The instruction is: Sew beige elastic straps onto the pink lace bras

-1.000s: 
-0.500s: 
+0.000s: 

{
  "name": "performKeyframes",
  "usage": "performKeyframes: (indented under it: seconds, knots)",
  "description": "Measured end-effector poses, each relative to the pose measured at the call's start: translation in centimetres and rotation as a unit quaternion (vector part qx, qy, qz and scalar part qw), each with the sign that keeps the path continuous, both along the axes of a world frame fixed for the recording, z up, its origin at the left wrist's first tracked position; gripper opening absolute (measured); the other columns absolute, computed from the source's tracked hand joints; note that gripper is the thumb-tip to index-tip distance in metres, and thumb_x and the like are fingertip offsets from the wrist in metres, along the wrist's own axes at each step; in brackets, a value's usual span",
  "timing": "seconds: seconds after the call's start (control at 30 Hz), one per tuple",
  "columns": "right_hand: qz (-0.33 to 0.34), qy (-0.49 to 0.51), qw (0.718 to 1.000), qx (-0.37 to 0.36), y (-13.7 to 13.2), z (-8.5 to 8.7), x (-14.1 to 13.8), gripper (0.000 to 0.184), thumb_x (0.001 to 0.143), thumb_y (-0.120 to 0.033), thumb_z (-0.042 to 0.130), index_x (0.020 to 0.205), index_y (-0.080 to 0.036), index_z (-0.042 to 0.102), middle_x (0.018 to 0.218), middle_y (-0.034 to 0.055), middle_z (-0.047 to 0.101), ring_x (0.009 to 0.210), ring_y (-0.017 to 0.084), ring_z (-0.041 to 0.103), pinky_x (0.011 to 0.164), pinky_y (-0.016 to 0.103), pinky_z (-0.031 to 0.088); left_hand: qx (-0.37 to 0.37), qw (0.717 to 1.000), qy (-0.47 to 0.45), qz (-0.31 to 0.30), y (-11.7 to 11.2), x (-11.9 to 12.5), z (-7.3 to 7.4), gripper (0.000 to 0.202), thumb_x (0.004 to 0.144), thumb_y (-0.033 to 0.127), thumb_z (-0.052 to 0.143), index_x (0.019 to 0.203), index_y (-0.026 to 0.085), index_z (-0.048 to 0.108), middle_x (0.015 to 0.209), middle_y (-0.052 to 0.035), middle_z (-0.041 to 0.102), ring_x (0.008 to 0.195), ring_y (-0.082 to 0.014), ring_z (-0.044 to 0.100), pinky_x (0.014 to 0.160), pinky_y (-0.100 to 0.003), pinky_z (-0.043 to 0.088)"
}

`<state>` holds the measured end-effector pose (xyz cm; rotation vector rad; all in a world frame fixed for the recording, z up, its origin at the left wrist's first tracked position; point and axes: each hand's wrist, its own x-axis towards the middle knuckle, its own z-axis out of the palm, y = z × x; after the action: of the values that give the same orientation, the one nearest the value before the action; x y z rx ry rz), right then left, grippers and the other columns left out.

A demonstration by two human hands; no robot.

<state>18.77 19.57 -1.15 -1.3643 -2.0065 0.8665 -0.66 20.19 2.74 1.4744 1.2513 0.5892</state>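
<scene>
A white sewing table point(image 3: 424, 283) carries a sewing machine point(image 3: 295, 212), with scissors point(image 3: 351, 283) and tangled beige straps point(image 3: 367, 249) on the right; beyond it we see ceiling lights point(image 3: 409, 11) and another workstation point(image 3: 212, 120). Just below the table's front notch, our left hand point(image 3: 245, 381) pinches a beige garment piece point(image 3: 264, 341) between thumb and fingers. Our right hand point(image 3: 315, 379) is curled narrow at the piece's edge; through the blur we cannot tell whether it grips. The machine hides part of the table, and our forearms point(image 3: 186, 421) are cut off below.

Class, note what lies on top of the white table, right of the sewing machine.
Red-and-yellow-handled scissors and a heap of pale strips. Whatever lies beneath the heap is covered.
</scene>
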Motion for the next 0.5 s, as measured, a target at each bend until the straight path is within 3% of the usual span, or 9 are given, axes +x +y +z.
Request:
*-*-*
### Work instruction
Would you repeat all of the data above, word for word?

### Output
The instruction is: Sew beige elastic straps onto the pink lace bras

-1.000s: 
-0.500s: 
+0.000s: 

{
  "name": "performKeyframes",
  "usage": "performKeyframes: (indented under it: seconds, knots)",
  "description": "Measured end-effector poses, each relative to the pose measured at the call's start: translation in centimetres and rotation as a unit quaternion (vector part qx, qy, qz and scalar part qw), each with the sign that keeps the path continuous, both along the axes of a world frame fixed for the recording, z up, its origin at the left wrist's first tracked position; gripper opening absolute (measured); the other columns absolute, computed from the source's tracked hand joints; note that gripper is the thumb-tip to index-tip distance in metres, and thumb_x and the like are fingertip offsets from the wrist in metres, along the wrist's own axes at each step; in brackets, a value's usual span",
  "timing": "seconds: seconds after the call's start (control at 30 Hz), one per tuple",
  "columns": "right_hand: qz (-0.33 to 0.34), qy (-0.49 to 0.51), qw (0.718 to 1.000), qx (-0.37 to 0.36), y (-13.7 to 13.2), z (-8.5 to 8.7), x (-14.1 to 13.8), gripper (0.000 to 0.184), thumb_x (0.001 to 0.143), thumb_y (-0.120 to 0.033), thumb_z (-0.042 to 0.130), index_x (0.020 to 0.205), index_y (-0.080 to 0.036), index_z (-0.042 to 0.102), middle_x (0.018 to 0.218), middle_y (-0.034 to 0.055), middle_z (-0.047 to 0.101), ring_x (0.009 to 0.210), ring_y (-0.017 to 0.084), ring_z (-0.041 to 0.103), pinky_x (0.011 to 0.164), pinky_y (-0.016 to 0.103), pinky_z (-0.031 to 0.088); left_hand: qx (-0.37 to 0.37), qw (0.717 to 1.000), qy (-0.47 to 0.45), qz (-0.31 to 0.30), y (-11.7 to 11.2), x (-11.9 to 12.5), z (-7.3 to 7.4), gripper (0.000 to 0.202), thumb_x (0.004 to 0.144), thumb_y (-0.033 to 0.127), thumb_z (-0.052 to 0.143), index_x (0.019 to 0.203), index_y (-0.026 to 0.085), index_z (-0.048 to 0.108), middle_x (0.015 to 0.209), middle_y (-0.052 to 0.035), middle_z (-0.041 to 0.102), ring_x (0.008 to 0.195), ring_y (-0.082 to 0.014), ring_z (-0.044 to 0.100), pinky_x (0.014 to 0.160), pinky_y (-0.100 to 0.003), pinky_z (-0.043 to 0.088)"
}

`<state>` holds the measured end-effector pose (xyz cm; rotation vector rad; all in a world frame fixed for the recording, z up, its origin at the left wrist's first tracked position; point and axes: each hand's wrist, its own x-axis towards the middle knuckle, its own z-axis out of the palm, y = z × x; after the action: of the values that give the same orientation, the one nearest the value before the action; x y z rx ry rz), right then left, grippers and the other columns left out.

A demonstration by two human hands; no robot.

<state>18.77 19.57 -1.15 -1.3643 -2.0065 0.8665 -0.66 20.19 2.74 1.4744 1.2513 0.5892</state>
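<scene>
A white sewing table point(image 3: 424, 283) carries a sewing machine point(image 3: 295, 212), with scissors point(image 3: 351, 283) and tangled beige straps point(image 3: 367, 249) on the right; beyond it we see ceiling lights point(image 3: 409, 11) and another workstation point(image 3: 212, 120). Just below the table's front notch, our left hand point(image 3: 245, 381) pinches a beige garment piece point(image 3: 264, 341) between thumb and fingers. Our right hand point(image 3: 315, 379) is curled narrow at the piece's edge; through the blur we cannot tell whether it grips. The machine hides part of the table, and our forearms point(image 3: 186, 421) are cut off below.

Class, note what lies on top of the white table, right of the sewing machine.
Red-and-yellow-handled scissors and a heap of pale strips. Whatever lies beneath the heap is covered.
</scene>
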Motion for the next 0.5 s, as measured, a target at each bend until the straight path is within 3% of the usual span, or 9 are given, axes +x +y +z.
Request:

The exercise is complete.